I was going left, she was going right, and we collided beneath an overgrown banyan tree, dripping with moisture from that morning’s rain. I apologized, she apologized, and we ended up sipping coffee and eating Danish together at the gathering afterward before either of us realized our relationship to the deceased.

She treated Peter like a special gift, a beautiful young man whom she could shower with love and affection, and it hurt her almost as bad as it hurt me when he stopped coming around, stopped calling, stopped having any contact with his father. It wasn’t much longer after then that I went on the run, signing my divorce papers from within the confines of the same seedy Midwestern motel in which I’d found the Flying Moellering Brothers. It was comfortable for some reason, fitting, and I hunkered down there for a week before leaving to search out new digs.

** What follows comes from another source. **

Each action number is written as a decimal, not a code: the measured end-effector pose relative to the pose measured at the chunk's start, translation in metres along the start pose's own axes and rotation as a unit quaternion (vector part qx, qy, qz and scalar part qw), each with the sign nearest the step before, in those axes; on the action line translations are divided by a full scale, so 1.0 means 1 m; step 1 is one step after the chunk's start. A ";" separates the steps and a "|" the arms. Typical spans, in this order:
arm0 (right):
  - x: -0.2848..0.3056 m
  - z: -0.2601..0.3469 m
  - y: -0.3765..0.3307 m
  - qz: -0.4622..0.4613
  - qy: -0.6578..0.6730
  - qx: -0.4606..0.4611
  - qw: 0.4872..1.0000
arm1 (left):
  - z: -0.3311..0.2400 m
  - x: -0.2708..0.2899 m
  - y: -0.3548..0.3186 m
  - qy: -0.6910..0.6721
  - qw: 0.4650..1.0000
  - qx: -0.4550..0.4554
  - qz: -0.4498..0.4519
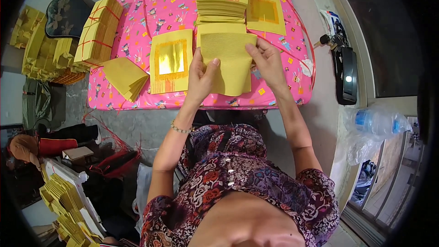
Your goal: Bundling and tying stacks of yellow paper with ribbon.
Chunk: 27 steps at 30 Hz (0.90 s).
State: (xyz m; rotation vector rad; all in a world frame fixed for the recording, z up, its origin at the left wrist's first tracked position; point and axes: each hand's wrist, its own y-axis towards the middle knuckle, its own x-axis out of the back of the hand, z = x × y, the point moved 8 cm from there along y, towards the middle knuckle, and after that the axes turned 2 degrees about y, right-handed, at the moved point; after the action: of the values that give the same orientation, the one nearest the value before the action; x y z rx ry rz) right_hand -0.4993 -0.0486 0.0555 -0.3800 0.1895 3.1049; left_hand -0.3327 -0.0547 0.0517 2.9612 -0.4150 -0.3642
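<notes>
Between both hands I hold a plain yellow sheet of joss paper, its near part curling toward me. My left hand pinches its left edge, thumb on top. At the upper right corner my right hand grips it between thumb and fingers. Another yellow sheet lies partly hidden beneath. Left of my hands, a joss paper sheet with a shiny gold square lies face up. A second gold-square sheet is at the back right, beside a thick stack of joss paper.
The table wears a pink patterned cover. A folded yellow bunch lies near its front left, and a bundle tied with red string stands behind. A dark patterned chair back rises at left. Plastic bottles hang at right.
</notes>
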 end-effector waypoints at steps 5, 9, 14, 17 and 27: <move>0.002 0.004 -0.001 -0.017 -0.031 -0.033 0.999 | -0.003 -0.001 -0.004 0.010 1.000 0.028 0.003; -0.011 0.005 -0.009 0.016 0.001 -0.068 0.998 | -0.005 0.004 -0.003 -0.010 0.999 0.043 0.004; -0.002 -0.017 -0.016 0.044 -0.132 -0.126 0.982 | -0.004 0.003 -0.001 -0.005 0.998 0.058 0.016; -0.003 -0.018 -0.015 0.044 -0.119 -0.114 0.985 | 0.001 0.004 0.001 -0.018 0.997 0.074 0.007; 0.005 -0.038 -0.011 0.103 -0.183 -0.176 0.962 | 0.018 0.006 0.014 -0.043 0.990 0.132 0.029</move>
State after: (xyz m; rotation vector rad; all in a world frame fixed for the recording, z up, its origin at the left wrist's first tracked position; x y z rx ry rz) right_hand -0.4943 -0.0424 0.0162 0.2365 -0.3544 3.3329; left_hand -0.3348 -0.0714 0.0357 3.1885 -0.6035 -0.4638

I could call Wendy now, I suppose, and she’d take me back. She’d hole me up, if I asked, penalties notwithstanding. And when they came to take my heart away, she’d throw herself in front of the Bio-Repo man’s scalpel in order to save my life. She’d sacrifice herself for me, and I don’t think I could do the same for her. I don’t think I could do the same for any of them.

 

They all sacrificed for me, in a way:

Beth: Her career, certainly. Her freedom.
Mary-Ellen: Her ethics. Her moral tent-pole.
Melinda: Best left unstated.
Carol: Her lifestyle.
Wendy: Her hopes for a future.

I see it now, a bit of a smudge on what had once been a clear picture of my ex-wives. I’d had it all figured out, had all five of them drawn so nicely in long, broad caricature, and now this realization has come along and filled in the lines for me, forcing me to see color in a world that used to be so perfectly black-and-white. The more I think about it, the sleepier I get. I should stop thinking. I should stop typing.

 

We’ve moved. Too tired to explain. Bonnie is alive. I am, too. For now, this is enough. It’s more than I could hope for.

 

Two hours from now, I expect to be dead. This will be a voluntary decision on my part, a decision made after a long day’s thought, and one which I will embrace willingly. This will not involve anyone else, and should go a long way toward righting what has been wrong. Two hours from now, I will walk into the Credit Union offices, approach my best and oldest friend Jake Freivald, and bare my chest for his talented scalpel. What happens after that is none of my business.